“You can’t blame him for that,” said the Resident.
“Of course I did everything I possibly could for him, sir, but the fact is, there wasn’t anything much I could do.”
“Well, the great thing is that you both escaped. It would have been very awkward for all of us if he’d been drowned.”
“I thought I’d better come and tell you the facts before you saw Campion, sir. I fancy he’s inclined to talk rather wildly about it. There’s no use exaggerating.”
“On the whole your stories agree pretty well,” said Willis, with a little smile.
Izzart looked at him blankly.
“Haven’t you seen Campion this morning? I heard from Goring that there’d been some trouble, and I looked in last night on my way home from the Fort after dinner. You’d already gone to bed.”
Izzart felt himself trembling, and he made a great effort to preserve his composure.
“By the way, you got away first, didn’t you?”
“I don’t really know, sir. You see, there was a lot of confusion.”
“You must have if you got over to the other side before he did.”
“I suppose I did then.”
“Well, thanks for coming to tell me,” said Willis, rising from his chair.
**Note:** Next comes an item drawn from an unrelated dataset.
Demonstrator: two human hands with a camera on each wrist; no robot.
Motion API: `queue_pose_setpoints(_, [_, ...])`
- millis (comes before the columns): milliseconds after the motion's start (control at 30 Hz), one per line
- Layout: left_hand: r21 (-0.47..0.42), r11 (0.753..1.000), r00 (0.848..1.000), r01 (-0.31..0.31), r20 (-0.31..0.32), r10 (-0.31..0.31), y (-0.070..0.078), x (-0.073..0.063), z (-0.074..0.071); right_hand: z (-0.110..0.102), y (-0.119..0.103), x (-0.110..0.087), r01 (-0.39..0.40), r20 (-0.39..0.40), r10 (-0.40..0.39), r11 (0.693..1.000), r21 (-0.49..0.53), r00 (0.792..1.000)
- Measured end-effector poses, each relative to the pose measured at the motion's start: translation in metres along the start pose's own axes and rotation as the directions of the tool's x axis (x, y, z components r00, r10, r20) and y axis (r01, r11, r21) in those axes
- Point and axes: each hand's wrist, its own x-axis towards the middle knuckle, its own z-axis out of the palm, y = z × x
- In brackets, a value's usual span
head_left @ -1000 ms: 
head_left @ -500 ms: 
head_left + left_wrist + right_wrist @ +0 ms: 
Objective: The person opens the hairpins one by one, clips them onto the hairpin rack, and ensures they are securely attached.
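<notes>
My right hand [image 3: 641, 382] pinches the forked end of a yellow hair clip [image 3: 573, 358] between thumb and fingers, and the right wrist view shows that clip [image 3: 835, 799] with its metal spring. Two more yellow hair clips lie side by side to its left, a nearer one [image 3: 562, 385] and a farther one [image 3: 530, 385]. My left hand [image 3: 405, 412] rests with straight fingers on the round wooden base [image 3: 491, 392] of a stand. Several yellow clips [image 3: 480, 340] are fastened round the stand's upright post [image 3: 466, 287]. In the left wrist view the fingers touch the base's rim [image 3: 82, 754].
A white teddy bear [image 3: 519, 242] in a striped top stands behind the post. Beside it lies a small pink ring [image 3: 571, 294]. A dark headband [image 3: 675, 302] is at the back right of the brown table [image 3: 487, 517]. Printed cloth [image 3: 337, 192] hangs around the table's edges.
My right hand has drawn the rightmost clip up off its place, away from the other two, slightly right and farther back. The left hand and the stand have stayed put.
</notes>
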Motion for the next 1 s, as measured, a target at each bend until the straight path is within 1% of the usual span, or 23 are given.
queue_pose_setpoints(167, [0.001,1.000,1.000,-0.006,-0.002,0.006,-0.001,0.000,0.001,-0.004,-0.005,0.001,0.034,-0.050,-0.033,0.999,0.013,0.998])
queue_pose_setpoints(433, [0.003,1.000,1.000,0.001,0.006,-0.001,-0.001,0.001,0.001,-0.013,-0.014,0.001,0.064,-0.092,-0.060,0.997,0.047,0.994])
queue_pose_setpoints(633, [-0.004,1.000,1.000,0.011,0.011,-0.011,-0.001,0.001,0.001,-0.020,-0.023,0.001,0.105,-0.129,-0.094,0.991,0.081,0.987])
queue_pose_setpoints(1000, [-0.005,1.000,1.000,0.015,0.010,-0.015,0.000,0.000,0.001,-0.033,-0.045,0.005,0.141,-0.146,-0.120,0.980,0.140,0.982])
As he did so he knocked some books on the floor. They fell with a sudden thud. The unexpected sound made Izzart start violently, and he gave a gasp. The Resident looked at him quickly.
“I say, your nerves are in a pretty state.”
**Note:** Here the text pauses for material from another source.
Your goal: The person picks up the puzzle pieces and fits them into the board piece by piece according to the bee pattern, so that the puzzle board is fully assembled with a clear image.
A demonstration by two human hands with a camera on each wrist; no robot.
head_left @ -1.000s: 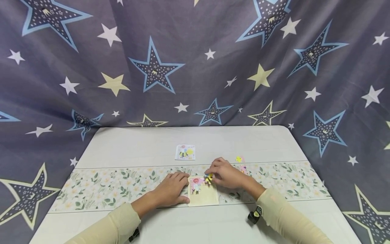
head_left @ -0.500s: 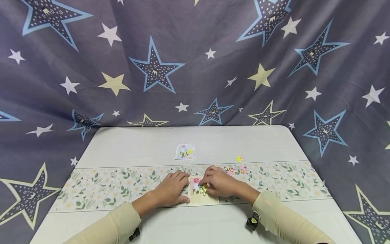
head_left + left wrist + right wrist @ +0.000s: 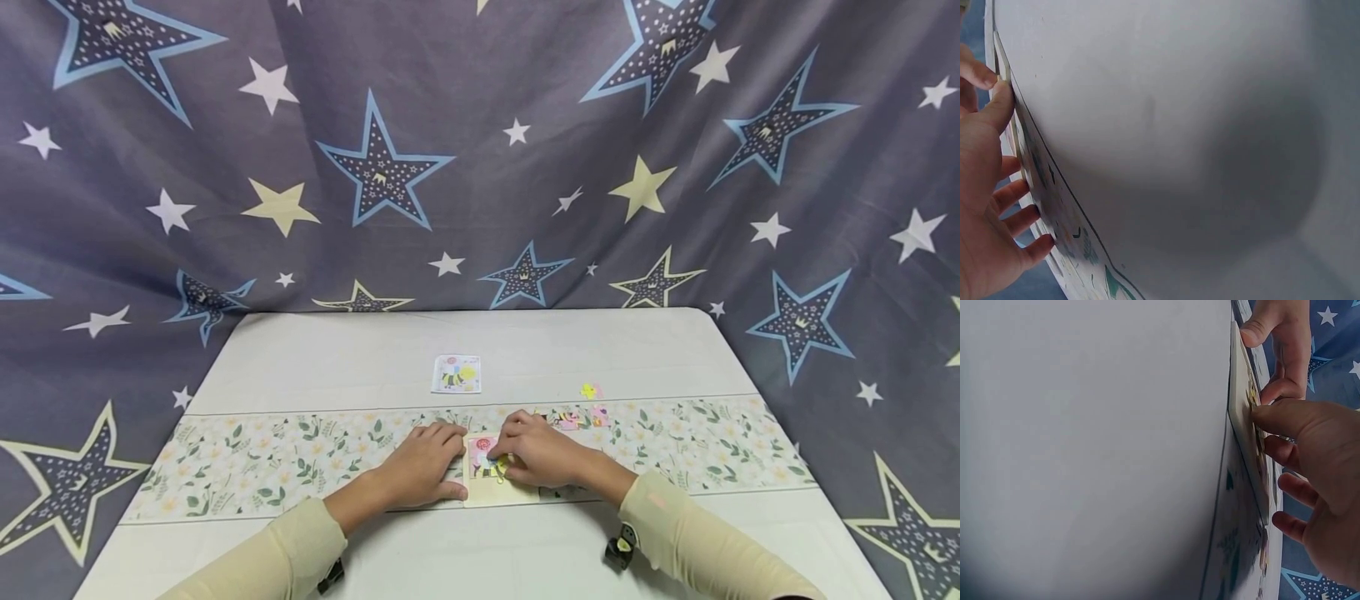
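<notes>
A pale square puzzle board (image 3: 483,497) lies flat on the flowered strip, with assembled bee-picture pieces in its upper left part. My left hand (image 3: 423,467) rests against the board's left edge, thumb at the lower side and fingers along the upper corner. Over the middle of the board, my right hand (image 3: 546,452) pinches a yellow and black puzzle piece (image 3: 501,470) right beside the laid pieces. Its fingers hide part of that piece and the board's upper right. From the right wrist view, the right thumb (image 3: 1272,414) is low over the board's surface.
Beyond the board lies a square card (image 3: 456,374) printed with the bee picture. Loose puzzle pieces lie behind the right hand: a yellow and pink one (image 3: 591,391), a pink one (image 3: 600,416) and another pink one (image 3: 567,421). A star-patterned cloth (image 3: 442,125) hangs behind the table.
My right hand has moved left and nearer, bringing the yellow and black puzzle piece from the board's upper right to beside the laid pieces. The left hand has stayed in place.
</notes>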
Izzart could not control his trembling.
“I’m very sorry, sir,” he murmured.
“I expect it’s been a shock. You’d better take it easy for a few days. Why don’t you get the doctor to give you something?”
“I didn’t sleep very well last night.”
The Resident nodded as though he understood. Izzart left the room, and as he passed out some man he knew stopped and congratulated him on his escape. They all knew of it. He walked back to the rest-house. And as he walked, he repeated to himself the story he had told the Resident. Was it really the same story that Campion had told? He had never suspected that the Resident had already heard it from Campion. What a fool he had been to go to bed! He should never have let Campion out of his sight. Why had the Resident listened without telling him that he already knew? Now Izzart cursed himself for having suggested that Campion was drunk and had lost his head. He had said this in order to discredit him, but he knew now that it was a stupid thing to do. And why had Willis said that about his having got away first? Perhaps he was holding his hand too; perhaps he was going to make inquiries; Willis was very shrewd. But what exactly had Campion said? He must know that; at whatever cost he must know. Izzart’s mind was seething, so that he felt he could hardly keep a hold on his thoughts, but he must keep calm. He felt like a hunted animal. He did not believe that Willis liked him; once or twice in the office he had blamed him because he was careless; perhaps he was just waiting till he got all the facts. Izzart was almost hysterical.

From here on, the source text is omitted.